> Prompt: Among the entries, which lines carry the string "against"? Copy every one.

> Entries provided:
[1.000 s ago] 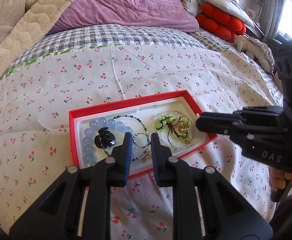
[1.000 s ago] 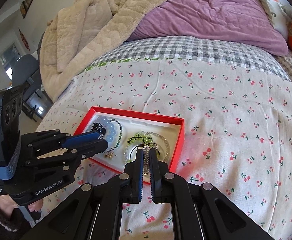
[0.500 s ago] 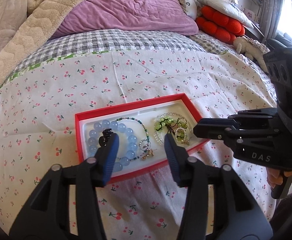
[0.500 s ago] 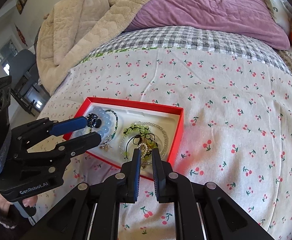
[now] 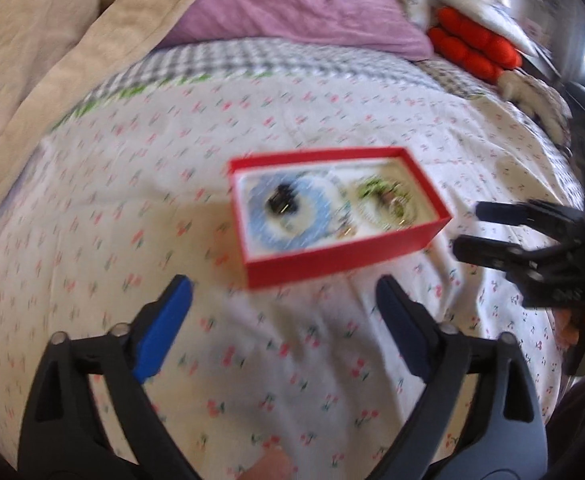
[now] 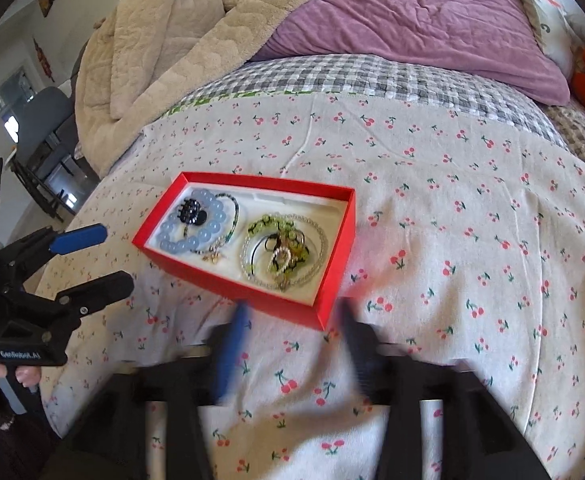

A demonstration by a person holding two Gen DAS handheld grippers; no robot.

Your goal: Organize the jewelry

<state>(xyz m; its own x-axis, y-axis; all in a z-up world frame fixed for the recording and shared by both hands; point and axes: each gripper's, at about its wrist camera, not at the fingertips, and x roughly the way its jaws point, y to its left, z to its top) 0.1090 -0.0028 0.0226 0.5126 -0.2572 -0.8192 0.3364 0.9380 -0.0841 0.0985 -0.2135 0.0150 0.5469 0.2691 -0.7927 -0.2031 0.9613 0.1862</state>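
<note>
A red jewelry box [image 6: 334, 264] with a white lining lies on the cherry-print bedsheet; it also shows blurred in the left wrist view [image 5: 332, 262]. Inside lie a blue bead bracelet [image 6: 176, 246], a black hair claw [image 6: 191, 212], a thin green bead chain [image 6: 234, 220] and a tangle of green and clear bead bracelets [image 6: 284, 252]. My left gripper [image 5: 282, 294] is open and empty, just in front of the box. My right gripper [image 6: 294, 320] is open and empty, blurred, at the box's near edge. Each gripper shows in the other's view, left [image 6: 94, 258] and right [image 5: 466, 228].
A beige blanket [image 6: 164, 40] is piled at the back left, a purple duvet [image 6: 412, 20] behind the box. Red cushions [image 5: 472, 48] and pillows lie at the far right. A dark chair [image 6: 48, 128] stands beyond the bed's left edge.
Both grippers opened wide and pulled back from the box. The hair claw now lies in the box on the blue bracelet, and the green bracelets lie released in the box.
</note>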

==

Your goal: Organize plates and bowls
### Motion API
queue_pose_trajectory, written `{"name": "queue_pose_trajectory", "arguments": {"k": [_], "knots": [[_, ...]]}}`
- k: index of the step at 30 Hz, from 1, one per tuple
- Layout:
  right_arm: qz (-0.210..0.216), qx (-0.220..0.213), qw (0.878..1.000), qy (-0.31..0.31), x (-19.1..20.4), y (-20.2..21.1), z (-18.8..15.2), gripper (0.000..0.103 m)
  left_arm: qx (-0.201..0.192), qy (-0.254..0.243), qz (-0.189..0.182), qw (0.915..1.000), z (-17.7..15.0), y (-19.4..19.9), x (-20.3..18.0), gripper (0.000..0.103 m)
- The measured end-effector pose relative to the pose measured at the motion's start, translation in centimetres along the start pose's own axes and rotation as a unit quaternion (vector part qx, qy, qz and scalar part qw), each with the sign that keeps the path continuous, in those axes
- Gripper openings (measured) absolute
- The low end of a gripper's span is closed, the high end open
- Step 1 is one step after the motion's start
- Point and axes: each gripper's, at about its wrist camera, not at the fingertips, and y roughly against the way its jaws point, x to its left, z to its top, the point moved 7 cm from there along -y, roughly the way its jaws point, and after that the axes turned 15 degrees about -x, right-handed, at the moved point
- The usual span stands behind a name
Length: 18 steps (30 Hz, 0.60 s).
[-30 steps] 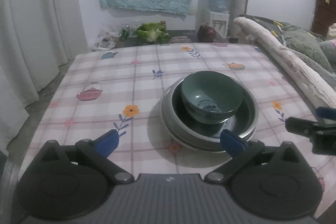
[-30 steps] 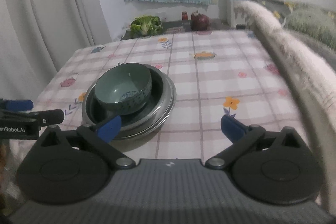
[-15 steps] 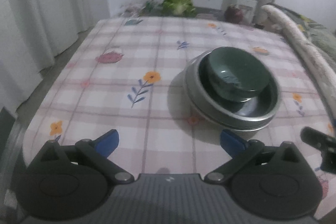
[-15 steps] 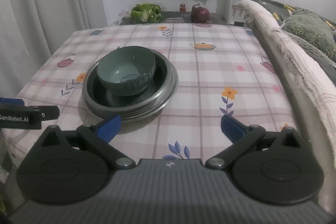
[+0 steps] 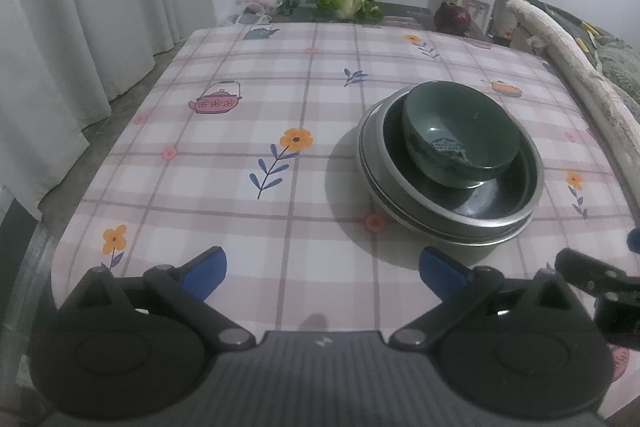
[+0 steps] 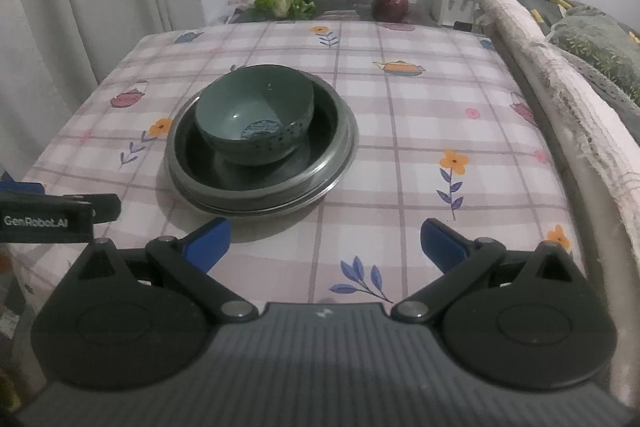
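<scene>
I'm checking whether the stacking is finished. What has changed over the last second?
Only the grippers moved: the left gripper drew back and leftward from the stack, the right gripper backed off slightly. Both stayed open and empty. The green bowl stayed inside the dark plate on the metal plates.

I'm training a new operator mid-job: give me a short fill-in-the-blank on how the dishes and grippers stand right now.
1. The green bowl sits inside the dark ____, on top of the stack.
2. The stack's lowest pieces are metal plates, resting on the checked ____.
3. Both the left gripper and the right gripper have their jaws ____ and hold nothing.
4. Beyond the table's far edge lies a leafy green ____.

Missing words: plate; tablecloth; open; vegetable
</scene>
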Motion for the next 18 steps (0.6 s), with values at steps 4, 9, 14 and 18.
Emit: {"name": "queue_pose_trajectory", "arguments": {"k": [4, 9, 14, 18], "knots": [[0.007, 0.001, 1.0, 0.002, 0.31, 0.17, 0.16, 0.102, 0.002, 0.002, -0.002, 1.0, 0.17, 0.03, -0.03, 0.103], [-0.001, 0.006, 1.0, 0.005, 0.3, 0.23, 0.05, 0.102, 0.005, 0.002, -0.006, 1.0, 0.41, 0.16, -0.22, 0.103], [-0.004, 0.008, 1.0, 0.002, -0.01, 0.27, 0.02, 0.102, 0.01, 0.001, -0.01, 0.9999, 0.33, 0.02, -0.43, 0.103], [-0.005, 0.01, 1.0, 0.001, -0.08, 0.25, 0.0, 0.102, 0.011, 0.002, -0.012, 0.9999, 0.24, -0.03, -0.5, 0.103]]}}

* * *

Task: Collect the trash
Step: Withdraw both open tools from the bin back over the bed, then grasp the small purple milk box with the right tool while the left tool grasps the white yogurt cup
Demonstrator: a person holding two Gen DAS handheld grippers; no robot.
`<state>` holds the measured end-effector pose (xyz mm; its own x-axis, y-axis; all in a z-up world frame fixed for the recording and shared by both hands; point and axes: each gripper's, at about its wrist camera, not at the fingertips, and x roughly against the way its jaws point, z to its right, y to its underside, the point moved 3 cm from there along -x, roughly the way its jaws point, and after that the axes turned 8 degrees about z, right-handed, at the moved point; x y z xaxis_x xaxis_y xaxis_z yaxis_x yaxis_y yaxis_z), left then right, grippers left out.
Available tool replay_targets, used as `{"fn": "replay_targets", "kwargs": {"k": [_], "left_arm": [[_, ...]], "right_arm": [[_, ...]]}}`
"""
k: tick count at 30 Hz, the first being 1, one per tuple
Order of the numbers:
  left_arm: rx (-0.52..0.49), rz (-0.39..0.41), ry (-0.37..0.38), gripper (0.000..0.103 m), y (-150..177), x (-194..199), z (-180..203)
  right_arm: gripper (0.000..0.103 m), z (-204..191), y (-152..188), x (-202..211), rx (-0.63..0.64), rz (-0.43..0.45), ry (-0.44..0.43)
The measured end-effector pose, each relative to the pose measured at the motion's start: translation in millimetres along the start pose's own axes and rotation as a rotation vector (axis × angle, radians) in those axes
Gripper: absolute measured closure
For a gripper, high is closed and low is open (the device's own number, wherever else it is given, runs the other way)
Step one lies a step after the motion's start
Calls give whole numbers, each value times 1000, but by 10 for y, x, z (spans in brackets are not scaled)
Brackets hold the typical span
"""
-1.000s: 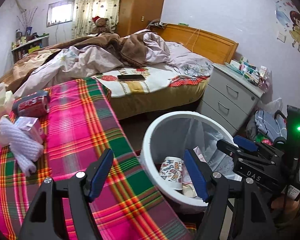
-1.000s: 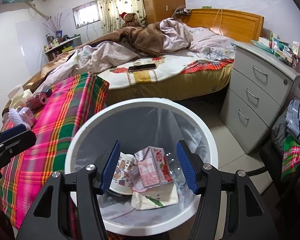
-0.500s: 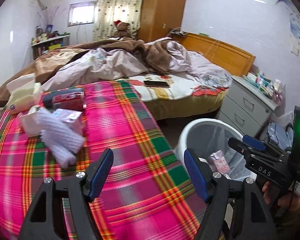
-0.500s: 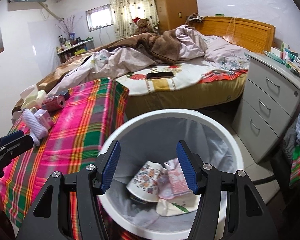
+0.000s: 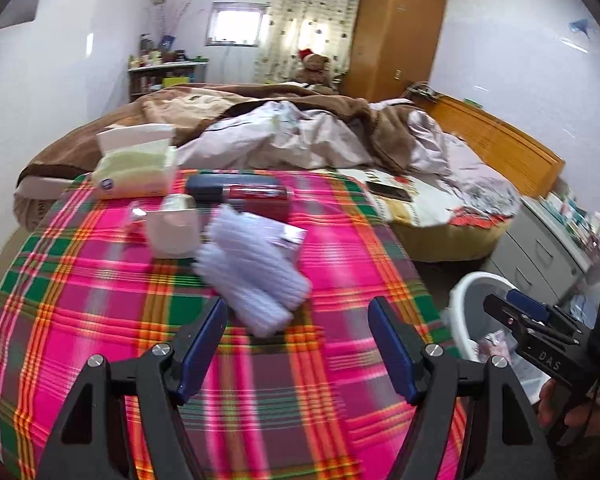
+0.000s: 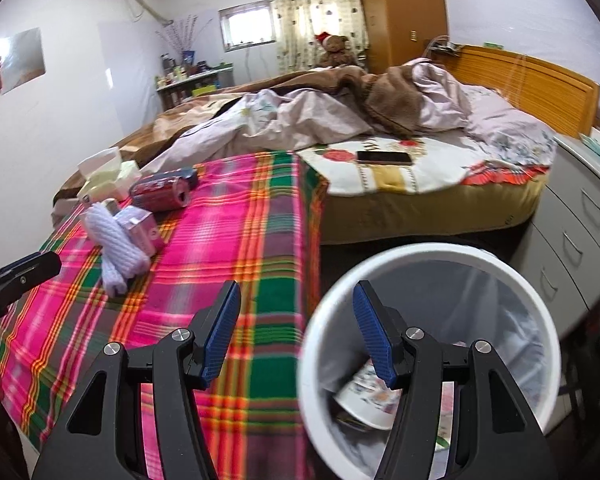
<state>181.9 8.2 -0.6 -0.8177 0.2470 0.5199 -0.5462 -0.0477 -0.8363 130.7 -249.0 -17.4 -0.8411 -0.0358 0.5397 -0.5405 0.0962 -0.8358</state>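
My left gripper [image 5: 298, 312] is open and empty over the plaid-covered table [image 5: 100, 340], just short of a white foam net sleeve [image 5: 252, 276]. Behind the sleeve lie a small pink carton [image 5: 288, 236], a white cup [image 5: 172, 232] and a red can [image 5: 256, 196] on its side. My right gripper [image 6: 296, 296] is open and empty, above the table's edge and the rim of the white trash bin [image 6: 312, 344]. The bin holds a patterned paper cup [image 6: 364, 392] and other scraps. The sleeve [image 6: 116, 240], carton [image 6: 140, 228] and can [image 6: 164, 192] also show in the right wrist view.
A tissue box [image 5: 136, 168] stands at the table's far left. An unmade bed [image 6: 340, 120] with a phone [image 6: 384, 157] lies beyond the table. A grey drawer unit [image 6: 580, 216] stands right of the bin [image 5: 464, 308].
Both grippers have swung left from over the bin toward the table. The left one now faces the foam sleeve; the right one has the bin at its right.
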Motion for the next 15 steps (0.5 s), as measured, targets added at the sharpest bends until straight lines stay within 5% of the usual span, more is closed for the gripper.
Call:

> Output for this exercise:
- Point and axes: each gripper's, at about its wrist camera, not at the fingertips, and y roughly against the way its jaws point, x to its left, z to its top, the point moved 7 cm from there along -y, roughly the way its jaws point, and after that the axes turned 15 degrees about -x, right-handed, at the moved point
`<state>` holds the measured end-effector pose (xyz mm; its own x-axis, y-axis; all in a z-up world frame fixed for the recording and shared by both hands; point and axes: each gripper's, at about its wrist camera, not at the fingertips, and x roughly against the way its jaws point, z to its right, y to its underside, the point moved 3 cm from there along -x, roughly the way its jaws point, and after that the axes turned 8 degrees about z, right-handed, at the moved point; x y z xaxis_x xaxis_y xaxis_z yaxis_x yaxis_y yaxis_z), left then right, grippers left out.

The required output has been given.